The court finds that plaintiff and defendant are parties to two contracts identified as plaintiff’s Exhibits 1 and 2. Both contracts are dated April 9, 1958, for terms from May 1, 1958, to May 1, 1959, renewable automatically for additional one year terms unless written notice is given by either party sixty days prior to expiration of an intention not to renew. Contract numbered one is one in which plaintiff agrees to act as con[565]*565sultant to tbe defendant in matters dealing with the Bureau of Unemployment Compensation, and contract numbered two is similar except that the matters pertain to the Industrial Commission of Ohio. A schedule of fees due plaintiff from defendant for services rendered is contained in the contracts.

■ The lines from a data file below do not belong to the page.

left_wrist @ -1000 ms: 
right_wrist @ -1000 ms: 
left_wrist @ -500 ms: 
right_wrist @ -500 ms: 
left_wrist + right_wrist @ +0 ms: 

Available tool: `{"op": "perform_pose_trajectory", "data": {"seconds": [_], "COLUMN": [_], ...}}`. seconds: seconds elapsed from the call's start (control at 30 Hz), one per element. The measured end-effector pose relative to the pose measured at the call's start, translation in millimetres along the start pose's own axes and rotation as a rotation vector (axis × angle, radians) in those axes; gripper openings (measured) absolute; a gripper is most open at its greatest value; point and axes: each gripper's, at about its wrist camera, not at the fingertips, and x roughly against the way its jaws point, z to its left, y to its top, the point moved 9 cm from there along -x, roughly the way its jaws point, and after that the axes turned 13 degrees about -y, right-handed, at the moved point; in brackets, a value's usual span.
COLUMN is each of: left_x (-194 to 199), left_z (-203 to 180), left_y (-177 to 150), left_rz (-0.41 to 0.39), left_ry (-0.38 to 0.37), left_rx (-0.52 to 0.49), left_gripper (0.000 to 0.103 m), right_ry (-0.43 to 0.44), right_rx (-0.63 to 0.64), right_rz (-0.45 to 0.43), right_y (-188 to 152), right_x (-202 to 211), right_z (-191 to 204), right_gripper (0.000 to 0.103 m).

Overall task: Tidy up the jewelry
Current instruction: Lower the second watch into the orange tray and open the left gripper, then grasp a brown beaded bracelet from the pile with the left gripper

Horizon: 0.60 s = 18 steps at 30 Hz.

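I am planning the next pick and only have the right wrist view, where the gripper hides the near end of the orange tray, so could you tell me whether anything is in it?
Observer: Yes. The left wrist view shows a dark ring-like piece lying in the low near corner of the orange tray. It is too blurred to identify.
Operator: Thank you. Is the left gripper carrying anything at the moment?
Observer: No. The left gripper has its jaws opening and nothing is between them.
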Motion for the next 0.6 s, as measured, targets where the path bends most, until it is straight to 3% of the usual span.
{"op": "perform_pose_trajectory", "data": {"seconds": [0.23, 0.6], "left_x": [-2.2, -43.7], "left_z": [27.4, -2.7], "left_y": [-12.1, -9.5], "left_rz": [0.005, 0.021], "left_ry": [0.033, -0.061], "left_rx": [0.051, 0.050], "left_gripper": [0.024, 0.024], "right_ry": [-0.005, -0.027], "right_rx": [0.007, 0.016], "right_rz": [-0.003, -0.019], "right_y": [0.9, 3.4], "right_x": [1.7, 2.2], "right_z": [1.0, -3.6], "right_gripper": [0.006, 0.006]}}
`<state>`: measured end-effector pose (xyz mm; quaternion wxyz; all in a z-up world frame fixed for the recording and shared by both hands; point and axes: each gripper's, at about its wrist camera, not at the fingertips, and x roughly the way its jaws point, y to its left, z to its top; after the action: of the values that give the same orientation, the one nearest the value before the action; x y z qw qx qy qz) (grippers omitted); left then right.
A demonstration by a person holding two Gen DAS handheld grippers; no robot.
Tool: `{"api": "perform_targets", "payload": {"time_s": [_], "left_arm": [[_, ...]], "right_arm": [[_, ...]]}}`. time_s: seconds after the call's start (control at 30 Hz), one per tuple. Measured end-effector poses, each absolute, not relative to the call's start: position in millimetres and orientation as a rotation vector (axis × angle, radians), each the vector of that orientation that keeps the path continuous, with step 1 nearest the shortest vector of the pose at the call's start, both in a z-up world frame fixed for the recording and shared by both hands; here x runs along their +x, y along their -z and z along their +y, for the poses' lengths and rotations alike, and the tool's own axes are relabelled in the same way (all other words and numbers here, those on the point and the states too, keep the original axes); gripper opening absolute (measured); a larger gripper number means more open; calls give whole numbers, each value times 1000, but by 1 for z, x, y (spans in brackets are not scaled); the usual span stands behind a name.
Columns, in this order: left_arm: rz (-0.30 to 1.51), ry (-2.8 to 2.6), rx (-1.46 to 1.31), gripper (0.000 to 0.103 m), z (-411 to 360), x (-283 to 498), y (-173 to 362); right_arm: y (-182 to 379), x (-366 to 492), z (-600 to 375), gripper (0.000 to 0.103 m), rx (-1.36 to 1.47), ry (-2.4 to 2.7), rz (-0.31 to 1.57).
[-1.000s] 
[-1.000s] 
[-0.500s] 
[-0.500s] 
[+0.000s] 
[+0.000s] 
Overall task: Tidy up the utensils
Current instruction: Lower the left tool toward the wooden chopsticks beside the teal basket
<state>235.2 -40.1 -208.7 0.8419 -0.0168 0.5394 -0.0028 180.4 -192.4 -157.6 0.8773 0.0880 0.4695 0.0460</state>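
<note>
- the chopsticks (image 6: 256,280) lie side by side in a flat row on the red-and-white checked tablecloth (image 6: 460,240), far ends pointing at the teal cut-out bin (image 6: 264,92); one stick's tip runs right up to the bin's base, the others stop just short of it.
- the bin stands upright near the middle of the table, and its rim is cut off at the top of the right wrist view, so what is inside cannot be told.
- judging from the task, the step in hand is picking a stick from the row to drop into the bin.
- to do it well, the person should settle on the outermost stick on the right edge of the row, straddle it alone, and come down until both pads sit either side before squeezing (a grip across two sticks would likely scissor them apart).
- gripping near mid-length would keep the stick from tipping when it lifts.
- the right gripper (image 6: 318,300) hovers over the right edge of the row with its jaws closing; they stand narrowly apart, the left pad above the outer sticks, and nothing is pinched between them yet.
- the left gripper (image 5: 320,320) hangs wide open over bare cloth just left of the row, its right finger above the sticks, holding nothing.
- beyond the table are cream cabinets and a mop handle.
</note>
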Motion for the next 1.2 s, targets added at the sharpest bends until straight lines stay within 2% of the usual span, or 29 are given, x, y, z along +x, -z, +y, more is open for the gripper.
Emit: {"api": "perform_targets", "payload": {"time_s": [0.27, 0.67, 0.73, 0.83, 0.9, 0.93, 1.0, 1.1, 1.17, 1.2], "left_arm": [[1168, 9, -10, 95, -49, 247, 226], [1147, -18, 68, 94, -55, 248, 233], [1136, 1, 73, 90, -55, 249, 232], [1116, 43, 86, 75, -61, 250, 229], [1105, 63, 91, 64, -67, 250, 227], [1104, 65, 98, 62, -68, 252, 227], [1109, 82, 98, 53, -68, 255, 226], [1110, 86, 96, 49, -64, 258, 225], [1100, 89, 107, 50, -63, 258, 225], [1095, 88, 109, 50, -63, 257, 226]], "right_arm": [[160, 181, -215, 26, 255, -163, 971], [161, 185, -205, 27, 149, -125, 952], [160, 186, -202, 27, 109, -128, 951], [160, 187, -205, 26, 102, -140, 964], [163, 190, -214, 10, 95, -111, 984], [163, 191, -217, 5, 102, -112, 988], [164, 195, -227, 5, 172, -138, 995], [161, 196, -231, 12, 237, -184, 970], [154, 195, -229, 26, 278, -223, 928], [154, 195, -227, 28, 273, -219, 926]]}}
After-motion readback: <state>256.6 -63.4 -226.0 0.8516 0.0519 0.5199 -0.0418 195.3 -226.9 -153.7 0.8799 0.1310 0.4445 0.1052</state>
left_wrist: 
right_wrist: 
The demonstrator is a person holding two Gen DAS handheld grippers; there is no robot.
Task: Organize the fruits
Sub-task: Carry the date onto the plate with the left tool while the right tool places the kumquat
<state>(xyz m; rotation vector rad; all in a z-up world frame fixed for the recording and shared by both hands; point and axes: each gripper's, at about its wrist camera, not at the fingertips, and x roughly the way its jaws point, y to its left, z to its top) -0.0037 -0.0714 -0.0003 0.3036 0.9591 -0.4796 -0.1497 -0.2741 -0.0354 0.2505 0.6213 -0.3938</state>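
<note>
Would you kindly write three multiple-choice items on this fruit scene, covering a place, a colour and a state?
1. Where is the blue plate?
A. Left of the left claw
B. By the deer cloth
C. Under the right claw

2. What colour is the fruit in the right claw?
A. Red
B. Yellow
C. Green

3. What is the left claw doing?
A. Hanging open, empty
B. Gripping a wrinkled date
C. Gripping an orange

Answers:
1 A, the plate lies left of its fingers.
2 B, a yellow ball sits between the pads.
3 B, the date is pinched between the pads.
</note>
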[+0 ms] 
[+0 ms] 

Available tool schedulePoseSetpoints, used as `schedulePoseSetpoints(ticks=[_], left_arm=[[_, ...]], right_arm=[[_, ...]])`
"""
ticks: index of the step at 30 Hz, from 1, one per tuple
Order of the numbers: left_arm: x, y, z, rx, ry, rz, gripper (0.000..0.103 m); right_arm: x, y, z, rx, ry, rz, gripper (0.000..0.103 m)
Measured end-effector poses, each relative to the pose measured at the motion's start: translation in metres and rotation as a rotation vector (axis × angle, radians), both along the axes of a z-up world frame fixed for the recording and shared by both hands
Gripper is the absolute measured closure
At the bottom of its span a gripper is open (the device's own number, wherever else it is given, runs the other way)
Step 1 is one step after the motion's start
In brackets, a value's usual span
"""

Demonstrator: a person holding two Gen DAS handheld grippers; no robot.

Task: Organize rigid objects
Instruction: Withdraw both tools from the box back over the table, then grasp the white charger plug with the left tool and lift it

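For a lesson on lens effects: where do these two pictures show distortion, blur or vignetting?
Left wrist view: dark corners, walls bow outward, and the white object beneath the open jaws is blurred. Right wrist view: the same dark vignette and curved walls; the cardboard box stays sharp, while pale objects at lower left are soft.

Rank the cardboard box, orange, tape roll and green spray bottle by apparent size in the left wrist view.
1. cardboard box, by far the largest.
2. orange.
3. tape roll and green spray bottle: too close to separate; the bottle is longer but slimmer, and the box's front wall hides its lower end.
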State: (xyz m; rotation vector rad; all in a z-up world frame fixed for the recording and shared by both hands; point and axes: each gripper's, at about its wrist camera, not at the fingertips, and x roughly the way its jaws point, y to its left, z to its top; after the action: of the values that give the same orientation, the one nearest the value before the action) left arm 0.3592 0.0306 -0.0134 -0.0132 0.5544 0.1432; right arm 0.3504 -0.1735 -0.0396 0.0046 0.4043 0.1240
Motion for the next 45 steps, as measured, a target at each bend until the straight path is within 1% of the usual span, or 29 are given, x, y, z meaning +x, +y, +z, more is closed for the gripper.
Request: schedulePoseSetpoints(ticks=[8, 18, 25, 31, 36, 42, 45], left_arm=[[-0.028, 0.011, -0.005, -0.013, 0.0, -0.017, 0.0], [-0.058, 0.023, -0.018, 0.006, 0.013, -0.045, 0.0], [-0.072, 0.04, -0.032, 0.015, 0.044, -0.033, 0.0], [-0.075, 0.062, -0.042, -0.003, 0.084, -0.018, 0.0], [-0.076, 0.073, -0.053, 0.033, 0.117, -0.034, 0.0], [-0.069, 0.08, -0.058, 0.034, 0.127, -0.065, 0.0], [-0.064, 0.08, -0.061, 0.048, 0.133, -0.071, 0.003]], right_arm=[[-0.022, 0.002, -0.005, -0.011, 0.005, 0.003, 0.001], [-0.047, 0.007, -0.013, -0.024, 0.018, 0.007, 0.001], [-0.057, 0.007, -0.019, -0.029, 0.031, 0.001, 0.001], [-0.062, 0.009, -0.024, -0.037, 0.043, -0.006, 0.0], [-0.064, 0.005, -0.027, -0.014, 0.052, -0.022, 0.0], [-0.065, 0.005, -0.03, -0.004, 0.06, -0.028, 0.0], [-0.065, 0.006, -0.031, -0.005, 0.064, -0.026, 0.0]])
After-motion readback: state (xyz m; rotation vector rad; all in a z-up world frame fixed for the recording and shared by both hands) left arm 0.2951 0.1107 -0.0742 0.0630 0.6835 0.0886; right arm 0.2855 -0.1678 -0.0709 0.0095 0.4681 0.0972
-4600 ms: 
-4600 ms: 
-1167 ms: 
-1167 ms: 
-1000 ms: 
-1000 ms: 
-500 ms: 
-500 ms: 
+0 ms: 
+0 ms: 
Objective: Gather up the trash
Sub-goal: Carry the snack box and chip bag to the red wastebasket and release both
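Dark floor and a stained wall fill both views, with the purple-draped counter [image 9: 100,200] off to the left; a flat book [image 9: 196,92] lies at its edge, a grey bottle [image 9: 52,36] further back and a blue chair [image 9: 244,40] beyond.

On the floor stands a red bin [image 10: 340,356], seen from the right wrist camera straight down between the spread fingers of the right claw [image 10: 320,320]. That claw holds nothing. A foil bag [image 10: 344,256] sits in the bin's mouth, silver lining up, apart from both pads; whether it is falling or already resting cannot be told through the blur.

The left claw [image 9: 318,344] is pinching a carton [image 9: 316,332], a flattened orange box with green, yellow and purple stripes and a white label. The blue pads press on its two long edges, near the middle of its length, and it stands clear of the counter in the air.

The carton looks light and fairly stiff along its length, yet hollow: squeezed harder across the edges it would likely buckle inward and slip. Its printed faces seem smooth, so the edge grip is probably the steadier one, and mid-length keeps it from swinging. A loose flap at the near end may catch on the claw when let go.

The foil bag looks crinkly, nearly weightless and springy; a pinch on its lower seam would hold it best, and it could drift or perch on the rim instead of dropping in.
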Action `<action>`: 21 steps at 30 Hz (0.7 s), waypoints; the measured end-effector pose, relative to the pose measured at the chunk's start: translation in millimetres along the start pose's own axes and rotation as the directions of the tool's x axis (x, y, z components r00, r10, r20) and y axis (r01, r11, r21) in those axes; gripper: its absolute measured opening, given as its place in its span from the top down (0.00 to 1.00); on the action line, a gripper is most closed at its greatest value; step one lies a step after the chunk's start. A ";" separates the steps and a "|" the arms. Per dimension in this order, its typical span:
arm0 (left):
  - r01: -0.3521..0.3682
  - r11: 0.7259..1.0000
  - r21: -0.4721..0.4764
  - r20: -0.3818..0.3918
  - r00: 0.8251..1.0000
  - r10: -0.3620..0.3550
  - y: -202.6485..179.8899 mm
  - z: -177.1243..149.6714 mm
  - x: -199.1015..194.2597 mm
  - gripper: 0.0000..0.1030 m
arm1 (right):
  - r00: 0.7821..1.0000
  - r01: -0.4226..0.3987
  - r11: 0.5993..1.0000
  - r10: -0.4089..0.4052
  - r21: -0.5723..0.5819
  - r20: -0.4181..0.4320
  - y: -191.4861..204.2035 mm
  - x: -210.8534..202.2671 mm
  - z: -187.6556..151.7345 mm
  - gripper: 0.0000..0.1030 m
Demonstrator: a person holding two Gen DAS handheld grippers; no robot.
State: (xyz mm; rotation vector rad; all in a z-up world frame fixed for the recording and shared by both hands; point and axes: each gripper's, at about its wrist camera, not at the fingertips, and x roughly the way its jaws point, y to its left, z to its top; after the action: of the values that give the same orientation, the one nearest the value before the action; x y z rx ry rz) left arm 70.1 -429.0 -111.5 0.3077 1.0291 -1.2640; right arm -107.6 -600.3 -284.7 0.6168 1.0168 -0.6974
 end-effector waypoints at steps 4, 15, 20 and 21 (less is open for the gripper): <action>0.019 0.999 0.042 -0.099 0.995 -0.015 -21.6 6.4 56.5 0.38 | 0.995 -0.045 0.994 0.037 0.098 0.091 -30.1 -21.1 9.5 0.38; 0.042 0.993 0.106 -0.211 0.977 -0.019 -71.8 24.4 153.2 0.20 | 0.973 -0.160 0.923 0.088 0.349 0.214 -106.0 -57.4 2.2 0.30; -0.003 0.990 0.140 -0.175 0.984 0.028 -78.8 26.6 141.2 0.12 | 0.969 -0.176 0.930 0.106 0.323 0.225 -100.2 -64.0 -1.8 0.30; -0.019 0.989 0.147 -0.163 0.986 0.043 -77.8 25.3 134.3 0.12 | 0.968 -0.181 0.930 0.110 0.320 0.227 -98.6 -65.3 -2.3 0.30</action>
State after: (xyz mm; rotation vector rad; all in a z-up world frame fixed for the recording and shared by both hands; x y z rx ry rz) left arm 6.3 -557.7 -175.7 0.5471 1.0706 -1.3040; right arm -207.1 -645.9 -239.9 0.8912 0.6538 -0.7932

Further, the court finds that defendant notified plaintiff of his intention to terminate the contracts in September of 1960, and, although defendant did not co-operate' with plaintiff in the sending of reports and notices after June of 1960, the plaintiff performed some services for the defendant, including the attendance at hearings, as a representative of the defendant, of both the Bureaus of Unemployment Compensation and Workmen’s Compensation, and the filing of protests and complaints on behalf of defendant to both bureaus, up until September of 1960.

Basic facts in the instant case are essentially without dispute. The court is confronted primarily with questions of law. The final arguments of counsel point up the questions to be decided. Let us address ourselves to the lesser questions first. Counsel for defendant argue that the plaintiff could not amend the prayers of its petition after it had rested its case. Motions such as this are addressed to the sound discretion of the court. So long as the court by its rulings endeavors to promote essential justice, it cannot be charged with an abuse of discretion. This court holds that the motion is proper. The motion to amend the prayers is sustained, and the petition of the plaintiff shall be so amended.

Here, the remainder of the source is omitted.